In contrast to the Mediterranean region, where the use of purple from marine snails has long been forgotten and the craft of dyeing today cannot exactly be reconstructed, in remote Pacific regions of Mexico (in the states of Oaxaca and Michoacan) and in the Indian community of the Borucas in Costa Rica, its use continues until the present day on a small scale and represents the survival of a knowledge of considerable antiquity.

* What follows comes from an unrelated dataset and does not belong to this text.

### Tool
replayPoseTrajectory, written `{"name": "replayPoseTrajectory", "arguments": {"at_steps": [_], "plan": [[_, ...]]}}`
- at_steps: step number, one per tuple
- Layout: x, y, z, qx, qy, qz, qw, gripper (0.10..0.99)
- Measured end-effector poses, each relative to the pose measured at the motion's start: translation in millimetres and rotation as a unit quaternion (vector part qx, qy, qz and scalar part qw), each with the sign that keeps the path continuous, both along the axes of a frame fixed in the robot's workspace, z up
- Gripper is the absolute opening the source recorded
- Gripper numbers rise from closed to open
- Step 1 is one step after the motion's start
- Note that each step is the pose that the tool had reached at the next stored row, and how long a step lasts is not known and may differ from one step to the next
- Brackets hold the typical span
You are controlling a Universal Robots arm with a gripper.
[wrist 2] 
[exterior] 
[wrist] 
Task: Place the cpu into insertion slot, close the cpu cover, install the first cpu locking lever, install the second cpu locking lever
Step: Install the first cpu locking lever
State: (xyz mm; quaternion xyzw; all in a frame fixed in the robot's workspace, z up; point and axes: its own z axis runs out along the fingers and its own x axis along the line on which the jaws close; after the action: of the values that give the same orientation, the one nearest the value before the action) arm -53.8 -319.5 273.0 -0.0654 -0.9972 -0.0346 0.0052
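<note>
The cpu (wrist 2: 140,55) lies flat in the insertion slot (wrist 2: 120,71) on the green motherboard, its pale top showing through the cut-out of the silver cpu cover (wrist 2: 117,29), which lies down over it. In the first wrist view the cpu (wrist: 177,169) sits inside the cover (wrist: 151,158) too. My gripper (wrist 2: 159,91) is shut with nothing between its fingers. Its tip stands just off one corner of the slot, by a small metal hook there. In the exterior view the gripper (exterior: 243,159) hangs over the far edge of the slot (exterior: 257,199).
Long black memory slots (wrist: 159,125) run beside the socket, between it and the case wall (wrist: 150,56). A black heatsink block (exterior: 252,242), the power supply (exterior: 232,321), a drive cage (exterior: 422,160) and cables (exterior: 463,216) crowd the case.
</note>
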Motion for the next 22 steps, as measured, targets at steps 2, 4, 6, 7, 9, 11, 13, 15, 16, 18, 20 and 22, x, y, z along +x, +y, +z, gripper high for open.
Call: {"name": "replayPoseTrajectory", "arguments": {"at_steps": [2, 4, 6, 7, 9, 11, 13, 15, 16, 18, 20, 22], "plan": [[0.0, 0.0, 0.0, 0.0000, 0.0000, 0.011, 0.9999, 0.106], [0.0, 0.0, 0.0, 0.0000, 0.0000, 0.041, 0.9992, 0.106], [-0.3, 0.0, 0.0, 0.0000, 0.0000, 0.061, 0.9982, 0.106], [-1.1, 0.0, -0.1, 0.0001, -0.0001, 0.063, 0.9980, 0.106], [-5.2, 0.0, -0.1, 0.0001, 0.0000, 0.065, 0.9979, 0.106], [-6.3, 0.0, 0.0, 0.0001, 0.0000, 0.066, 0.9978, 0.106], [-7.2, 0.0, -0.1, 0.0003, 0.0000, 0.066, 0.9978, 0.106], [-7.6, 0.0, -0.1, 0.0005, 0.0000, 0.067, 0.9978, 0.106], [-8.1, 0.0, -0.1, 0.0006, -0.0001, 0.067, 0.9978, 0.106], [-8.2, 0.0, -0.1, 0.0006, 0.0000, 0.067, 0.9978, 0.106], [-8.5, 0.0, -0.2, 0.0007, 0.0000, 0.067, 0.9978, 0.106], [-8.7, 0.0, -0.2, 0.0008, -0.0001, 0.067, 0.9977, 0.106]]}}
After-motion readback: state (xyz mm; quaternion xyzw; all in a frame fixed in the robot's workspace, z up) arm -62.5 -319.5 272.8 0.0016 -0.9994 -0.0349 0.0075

However, it is feared that this old tradition will be lost in the near future.The scarcity of the snails, the time, patience, and labor required for collecting them and the great numbers of snails required to dye a small piece of material, make the products produced from the dyed yarns even more valuable.At low tides the mollusk is relatively easily gathered, and it ejects its dye-producing liquid in such a quantity that there is no need to kill the animal to obtain the purple. Furthermore, the dye-producing hypobranchial gland is so active that the snails can be "milked" periodically. The secretion is a milky-white liquid. which turns on exposure to air and light, at first yellow, then greenishblues, and finally purple -Tyrian purple. The shells are then laid again on the stones from which they were taken to recover, and after some time they give a fresh quantity of juice, but not so much as the first time. If the operation is repeated three or four times, the quantity is very small and the animal dies of exhaustion.”